**Exercise instructions**
Output the data unchanged and complete, minus the images.
━━━ Source material
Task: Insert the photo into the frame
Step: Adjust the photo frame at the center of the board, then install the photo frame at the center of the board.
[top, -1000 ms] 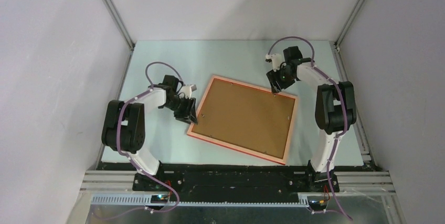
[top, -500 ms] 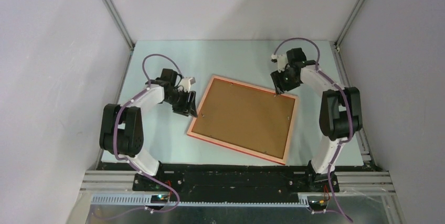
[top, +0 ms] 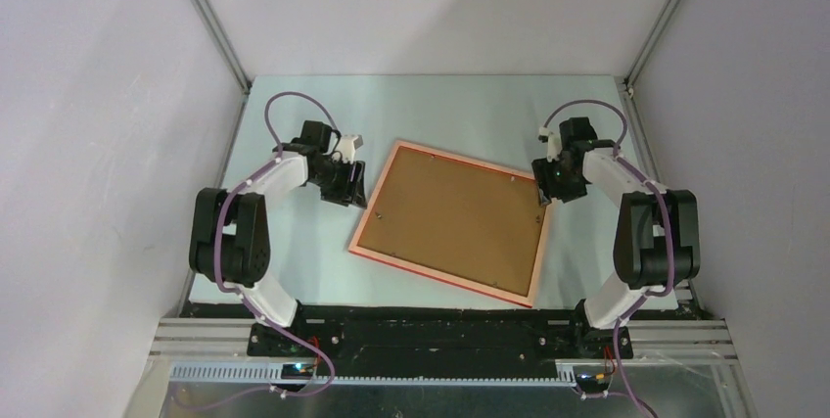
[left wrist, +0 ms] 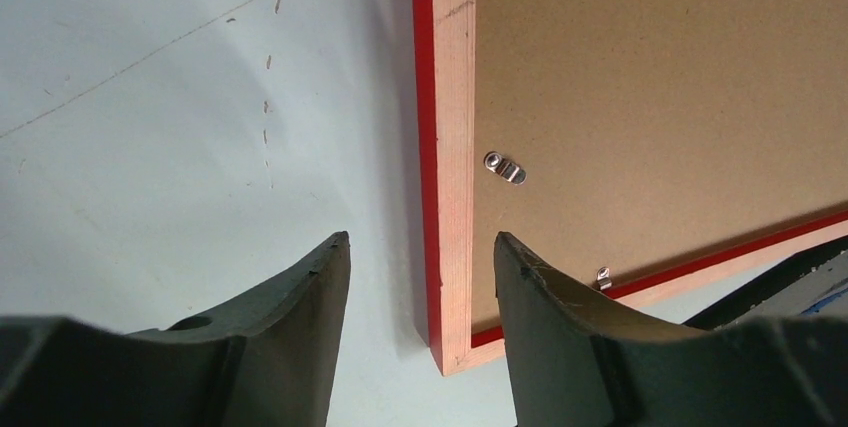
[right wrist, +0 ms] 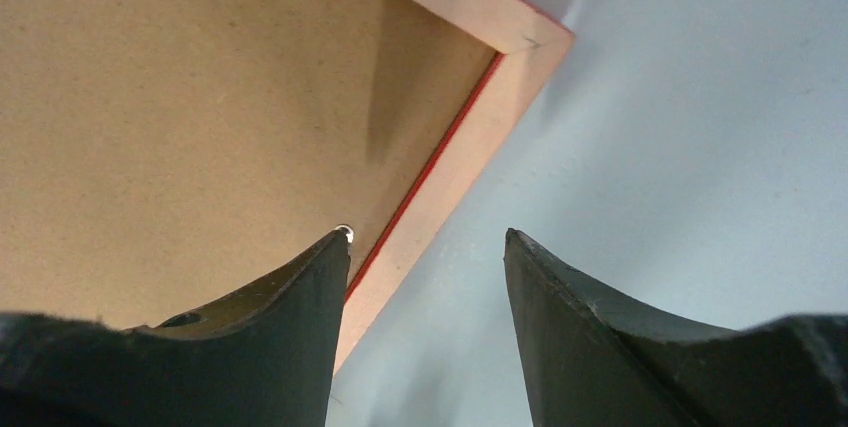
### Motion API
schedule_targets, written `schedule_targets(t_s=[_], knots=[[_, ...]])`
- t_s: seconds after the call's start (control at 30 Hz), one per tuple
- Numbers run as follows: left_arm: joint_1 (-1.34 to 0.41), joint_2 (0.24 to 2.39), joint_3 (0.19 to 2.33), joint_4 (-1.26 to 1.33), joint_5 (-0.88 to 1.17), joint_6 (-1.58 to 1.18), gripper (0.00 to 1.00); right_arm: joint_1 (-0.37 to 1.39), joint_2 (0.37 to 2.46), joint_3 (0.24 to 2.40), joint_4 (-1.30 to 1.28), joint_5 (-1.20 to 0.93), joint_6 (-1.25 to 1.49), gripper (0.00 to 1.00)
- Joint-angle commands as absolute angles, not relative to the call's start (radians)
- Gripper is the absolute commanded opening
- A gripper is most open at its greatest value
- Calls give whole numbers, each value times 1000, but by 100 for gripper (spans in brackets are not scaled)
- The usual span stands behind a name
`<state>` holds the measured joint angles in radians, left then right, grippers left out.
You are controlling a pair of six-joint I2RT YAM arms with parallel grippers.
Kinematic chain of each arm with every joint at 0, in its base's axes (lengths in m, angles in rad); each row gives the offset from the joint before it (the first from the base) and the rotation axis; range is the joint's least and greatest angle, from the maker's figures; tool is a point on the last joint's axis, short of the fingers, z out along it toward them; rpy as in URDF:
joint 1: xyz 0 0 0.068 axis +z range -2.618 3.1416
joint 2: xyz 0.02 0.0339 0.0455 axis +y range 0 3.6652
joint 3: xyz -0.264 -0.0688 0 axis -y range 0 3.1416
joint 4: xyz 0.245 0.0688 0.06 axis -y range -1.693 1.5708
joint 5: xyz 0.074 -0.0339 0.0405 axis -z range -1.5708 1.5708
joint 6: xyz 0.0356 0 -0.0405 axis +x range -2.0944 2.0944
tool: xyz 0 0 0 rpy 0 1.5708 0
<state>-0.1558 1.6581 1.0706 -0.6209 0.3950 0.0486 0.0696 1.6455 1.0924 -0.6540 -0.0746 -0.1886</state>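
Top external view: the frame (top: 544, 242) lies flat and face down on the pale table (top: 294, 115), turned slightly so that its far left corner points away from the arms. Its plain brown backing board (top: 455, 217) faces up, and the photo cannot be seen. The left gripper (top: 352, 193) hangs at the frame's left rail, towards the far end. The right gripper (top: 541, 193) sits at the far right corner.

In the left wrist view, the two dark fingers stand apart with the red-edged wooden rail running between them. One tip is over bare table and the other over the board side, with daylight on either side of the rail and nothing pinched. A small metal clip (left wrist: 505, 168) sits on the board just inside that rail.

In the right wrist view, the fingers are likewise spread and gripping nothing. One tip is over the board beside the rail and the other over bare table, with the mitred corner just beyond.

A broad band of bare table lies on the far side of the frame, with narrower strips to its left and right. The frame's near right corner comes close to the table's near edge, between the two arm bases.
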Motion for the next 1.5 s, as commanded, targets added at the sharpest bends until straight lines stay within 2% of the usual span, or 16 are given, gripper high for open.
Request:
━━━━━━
**Reply to the exercise**
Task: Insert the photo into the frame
Step: Adjust the photo frame at the center of the board, then install the photo frame at the center of the board.
[top, -1000 ms] 
[top, -500 ms] 
[top, +0 ms] 
[left wrist, +0 ms] 
[right wrist, +0 ms] 
### Motion API
schedule_targets, written `schedule_targets(t_s=[_], knots=[[_, ...]])`
- t_s: seconds after the call's start (control at 30 Hz), one per tuple
- Numbers run as follows: left_arm: joint_1 (-1.34 to 0.41), joint_2 (0.24 to 2.39), joint_3 (0.19 to 2.33), joint_4 (-1.26 to 1.33), joint_5 (-0.88 to 1.17), joint_6 (-1.58 to 1.18), gripper (0.00 to 1.00); right_arm: joint_1 (-0.37 to 1.39), joint_2 (0.37 to 2.46), joint_3 (0.24 to 2.40), joint_4 (-1.30 to 1.28), joint_5 (-1.20 to 0.93), joint_6 (-1.25 to 1.49), gripper (0.00 to 1.00)
- Joint-angle commands as absolute angles, not relative to the call's start (radians)
- Gripper is the absolute commanded opening
- A gripper is most open at its greatest value
- Calls give whole numbers, each value times 1000, but by 100 for gripper (spans in brackets are not scaled)
- The usual span stands behind a name
`<state>` holds the measured joint angles in radians, left then right, grippers left out.
You are controlling a pair of six-joint I2RT YAM arms with parallel grippers.
Kinematic chain of each arm with every joint at 0, in its base's axes (lengths in m, angles in rad); each row gives the offset from the joint before it (the first from the base) and the rotation axis; range is the joint's least and greatest angle, from the maker's figures; tool is a point on the last joint's axis, short of the fingers, z out along it toward them; rpy as in URDF:
joint 1: xyz 0 0 0.068 axis +z range -2.618 3.1416
joint 2: xyz 0.02 0.0339 0.0455 axis +y range 0 3.6652
joint 3: xyz -0.264 -0.0688 0 axis -y range 0 3.1416
joint 4: xyz 0.245 0.0688 0.06 axis -y range -1.693 1.5708
joint 5: xyz 0.074 -0.0339 0.0405 axis -z range -1.5708 1.5708
joint 6: xyz 0.0356 0 -0.0405 axis +x range -2.0944 2.0944
tool: xyz 0 0 0 rpy 0 1.5708 0
<state>-0.1558 1.6581 1.0706 -0.6209 0.3950 0.0486 0.0696 1.6455 1.0924 -0.6540 -0.0746 -0.1886</state>
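Top external view: the frame (top: 544, 242) lies flat and face down on the pale table (top: 294, 115), turned slightly so that its far left corner points away from the arms. Its plain brown backing board (top: 455, 217) faces up, and the photo cannot be seen. The left gripper (top: 352, 193) hangs at the frame's left rail, towards the far end. The right gripper (top: 541, 193) sits at the far right corner.

In the left wrist view, the two dark fingers stand apart with the red-edged wooden rail running between them. One tip is over bare table and the other over the board side, with daylight on either side of the rail and nothing pinched. A small metal clip (left wrist: 505, 168) sits on the board just inside that rail.

In the right wrist view, the fingers are likewise spread and gripping nothing. One tip is over the board beside the rail and the other over bare table, with the mitred corner just beyond.

A broad band of bare table lies on the far side of the frame, with narrower strips to its left and right. The frame's near right corner comes close to the table's near edge, between the two arm bases.
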Motion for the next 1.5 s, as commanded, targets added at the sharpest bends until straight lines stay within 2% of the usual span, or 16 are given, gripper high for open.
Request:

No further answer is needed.